**Work item**
All lines before the one containing "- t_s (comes", plus that line itself, are to be printed exactly as they appear below.

**Record excerpts**

—————

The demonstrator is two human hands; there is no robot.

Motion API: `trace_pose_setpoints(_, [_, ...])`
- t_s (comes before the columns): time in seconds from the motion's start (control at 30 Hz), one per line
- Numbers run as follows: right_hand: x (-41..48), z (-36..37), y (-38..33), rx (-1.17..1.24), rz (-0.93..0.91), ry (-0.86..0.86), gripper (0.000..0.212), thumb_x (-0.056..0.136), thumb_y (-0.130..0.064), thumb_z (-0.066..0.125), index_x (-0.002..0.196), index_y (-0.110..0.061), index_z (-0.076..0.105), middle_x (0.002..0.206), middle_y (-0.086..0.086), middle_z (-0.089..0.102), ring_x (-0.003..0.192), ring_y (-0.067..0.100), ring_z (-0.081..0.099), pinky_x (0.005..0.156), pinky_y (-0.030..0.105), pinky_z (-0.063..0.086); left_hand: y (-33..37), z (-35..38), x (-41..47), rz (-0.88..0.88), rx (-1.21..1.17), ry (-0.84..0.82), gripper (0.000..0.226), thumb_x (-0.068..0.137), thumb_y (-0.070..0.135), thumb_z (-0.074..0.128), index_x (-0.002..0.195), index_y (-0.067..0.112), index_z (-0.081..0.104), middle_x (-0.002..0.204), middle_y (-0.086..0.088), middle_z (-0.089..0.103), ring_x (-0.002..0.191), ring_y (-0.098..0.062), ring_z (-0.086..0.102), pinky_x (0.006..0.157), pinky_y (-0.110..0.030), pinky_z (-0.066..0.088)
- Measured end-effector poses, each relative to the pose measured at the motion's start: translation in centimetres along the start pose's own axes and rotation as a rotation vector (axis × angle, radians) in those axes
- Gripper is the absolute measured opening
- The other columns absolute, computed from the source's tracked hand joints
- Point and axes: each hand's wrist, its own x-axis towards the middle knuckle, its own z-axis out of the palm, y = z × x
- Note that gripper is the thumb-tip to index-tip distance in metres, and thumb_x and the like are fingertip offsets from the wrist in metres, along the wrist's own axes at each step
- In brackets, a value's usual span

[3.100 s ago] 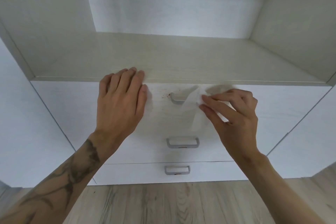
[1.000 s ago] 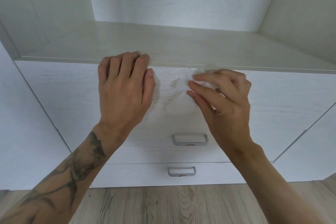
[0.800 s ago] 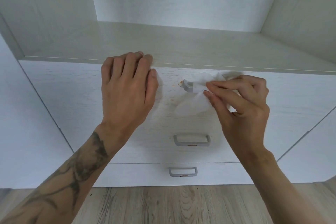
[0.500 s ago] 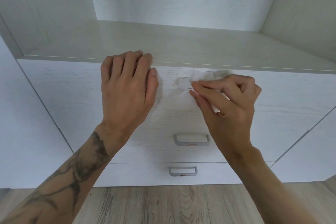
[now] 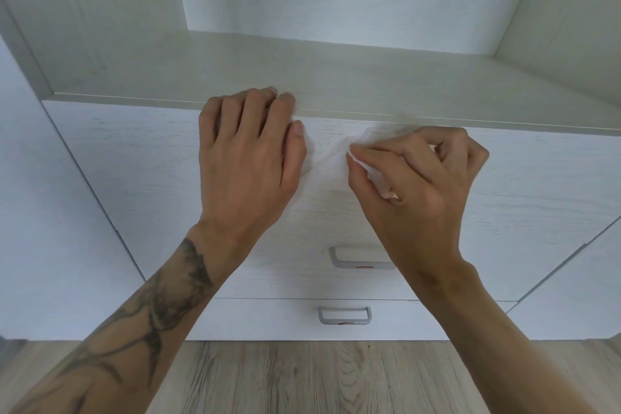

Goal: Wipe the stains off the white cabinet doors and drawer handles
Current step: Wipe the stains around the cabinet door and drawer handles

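Observation:
My right hand [image 5: 416, 175] pinches a thin white wipe [image 5: 331, 158] and presses it against the top drawer front [image 5: 134, 161], over the spot where the top handle sits; that handle is hidden under the wipe and my fingers. My left hand [image 5: 248, 158] lies flat on the drawer front just left of the wipe, fingertips at the shelf edge, holding nothing. Two grey handles show below: the middle handle [image 5: 353, 260] and the bottom handle [image 5: 344, 315], each with a small brown stain on its lower bar.
An open white shelf [image 5: 336, 77] runs above the drawers. White cabinet doors stand to the left [image 5: 40, 212] and the right [image 5: 584, 279]. Wood-look flooring [image 5: 319, 376] lies below.
My right hand has slid the wipe back and forth along the top handle and now covers it, together with the brown specks seen earlier. My left hand has stayed in place.

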Motion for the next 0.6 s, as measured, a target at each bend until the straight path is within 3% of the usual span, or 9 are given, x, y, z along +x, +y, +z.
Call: trace_pose_setpoints(0.6, [0.1, -0.4, -0.6, 0.044, 0.057, -0.032, 0.015, 0.094, -0.016, 0.081, 0.080, -0.018, 0.080, 0.086, -0.006, 0.074, 0.101, 0.021, 0.052, 0.090, 0.035, 0.027, 0.0, 0.2, -0.1, 0.006, 0.015, 0.017, 0.035, 0.111, 0.028, 0.039, 0.126, 0.010, 0.066, 0.125, -0.009, 0.066, 0.113, -0.031, 0.056, 0.105, -0.047, 0.037])
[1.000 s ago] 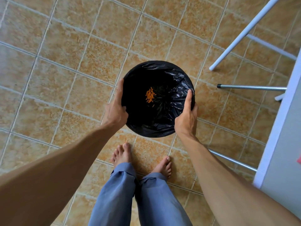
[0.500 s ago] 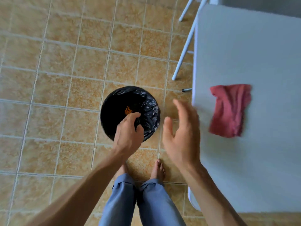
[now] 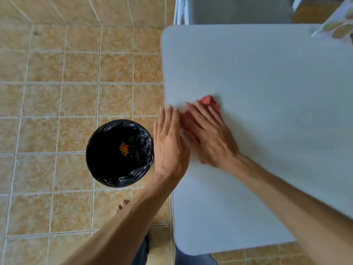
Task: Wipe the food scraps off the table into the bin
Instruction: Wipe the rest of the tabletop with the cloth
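A round bin lined with a black bag (image 3: 99, 155) stands on the tiled floor just left of the white table (image 3: 267, 69). A small heap of orange food scraps (image 3: 124, 148) lies at its bottom. On the table near the left edge is a red cloth (image 3: 209, 101), mostly covered by my right hand (image 3: 210, 138), which presses flat on it. My left hand (image 3: 170, 142) hovers at the table's left edge beside the right hand, fingers straight and apart, holding nothing. I see no scraps on the table surface.
A white chair (image 3: 238, 10) stands at the table's far side. A clear packet with green and brown shapes (image 3: 336, 27) sits at the table's far right corner. My bare foot (image 3: 122, 204) is on the floor below the bin.
Both hands left the bin's rim and moved right. The right hand came down on the red cloth. The view swung from the bin to the table.
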`<state>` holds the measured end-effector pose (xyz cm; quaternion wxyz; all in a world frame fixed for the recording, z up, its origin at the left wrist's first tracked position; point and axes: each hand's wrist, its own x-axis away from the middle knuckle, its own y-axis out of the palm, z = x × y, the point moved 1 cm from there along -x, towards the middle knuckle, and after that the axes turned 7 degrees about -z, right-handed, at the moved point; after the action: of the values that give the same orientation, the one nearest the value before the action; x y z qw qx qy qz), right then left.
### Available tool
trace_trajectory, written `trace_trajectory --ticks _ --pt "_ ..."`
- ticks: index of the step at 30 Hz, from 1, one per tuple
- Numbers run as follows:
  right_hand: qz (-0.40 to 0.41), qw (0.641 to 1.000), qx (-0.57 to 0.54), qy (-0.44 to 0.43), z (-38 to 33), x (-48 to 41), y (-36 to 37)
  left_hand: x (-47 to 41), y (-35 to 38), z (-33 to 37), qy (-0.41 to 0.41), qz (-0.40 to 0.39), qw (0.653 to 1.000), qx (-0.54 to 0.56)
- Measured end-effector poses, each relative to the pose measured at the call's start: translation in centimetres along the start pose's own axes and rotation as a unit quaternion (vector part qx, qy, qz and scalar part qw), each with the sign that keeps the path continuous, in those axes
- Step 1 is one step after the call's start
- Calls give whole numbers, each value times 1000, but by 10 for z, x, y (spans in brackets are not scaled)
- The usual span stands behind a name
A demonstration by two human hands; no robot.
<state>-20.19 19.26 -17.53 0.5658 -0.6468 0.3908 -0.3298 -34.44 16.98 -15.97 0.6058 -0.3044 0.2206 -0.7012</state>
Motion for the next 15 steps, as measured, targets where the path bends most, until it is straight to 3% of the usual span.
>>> trace_trajectory --ticks 2,4,6,8,10,11,13,15 --pt "-38 999 22 -28 41 5 -9 -5 16 8 -17 18 999 -26" --pt "-16 994 19 104 79 6 -13 -7 31 14 -35 27 997 -63" --pt "36 961 -9 274 88 2 -11 -6 42 19 -46 32 991 -121" --pt "103 937 -28 334 70 -7 -4 -5 48 21 -59 31 984 -164" --pt "102 969 -51 220 49 -10 1 -6 49 21 -65 31 981 -182" --pt "66 990 -58 114 45 -10 2 -6 49 20 -64 30 980 -188" --pt "-9 996 -53 -65 62 -17 -8 -6 49 21 -59 29 978 -196" --pt "-30 995 -22 -89 94 -38 -11 -7 48 22 -62 31 977 -201"
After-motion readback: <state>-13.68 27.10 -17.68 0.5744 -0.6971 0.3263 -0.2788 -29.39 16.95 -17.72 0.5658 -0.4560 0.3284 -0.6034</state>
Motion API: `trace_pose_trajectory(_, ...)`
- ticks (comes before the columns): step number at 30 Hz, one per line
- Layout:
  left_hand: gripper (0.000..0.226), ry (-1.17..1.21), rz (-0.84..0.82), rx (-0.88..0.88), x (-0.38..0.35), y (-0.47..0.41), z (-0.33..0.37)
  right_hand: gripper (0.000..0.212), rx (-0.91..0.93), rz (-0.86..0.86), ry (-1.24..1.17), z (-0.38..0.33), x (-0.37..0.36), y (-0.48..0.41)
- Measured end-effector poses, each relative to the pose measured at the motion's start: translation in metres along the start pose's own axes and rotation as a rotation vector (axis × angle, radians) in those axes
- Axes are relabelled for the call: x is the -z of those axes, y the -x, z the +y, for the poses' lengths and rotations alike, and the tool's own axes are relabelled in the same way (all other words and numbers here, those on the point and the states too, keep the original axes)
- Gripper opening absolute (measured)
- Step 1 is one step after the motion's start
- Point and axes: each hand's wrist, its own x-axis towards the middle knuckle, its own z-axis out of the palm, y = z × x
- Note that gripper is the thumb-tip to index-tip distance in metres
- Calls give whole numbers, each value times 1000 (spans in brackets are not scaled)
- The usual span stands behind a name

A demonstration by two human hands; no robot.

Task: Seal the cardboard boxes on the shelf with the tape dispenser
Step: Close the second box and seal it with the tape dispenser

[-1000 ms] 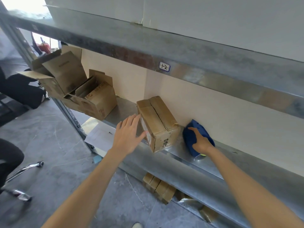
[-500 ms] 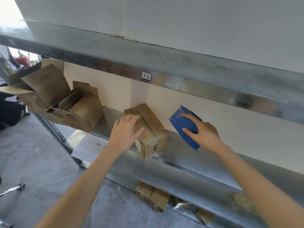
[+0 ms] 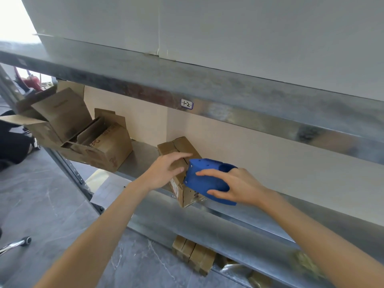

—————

**Task response**
The demonstrator is two human hands; there is no robot.

Motion API: `trace_pose_setpoints(_, [_, ...])`
- t_s (comes before the columns): time in seconds from the motion's start (control at 30 Hz), one per line

The exercise ends with this answer.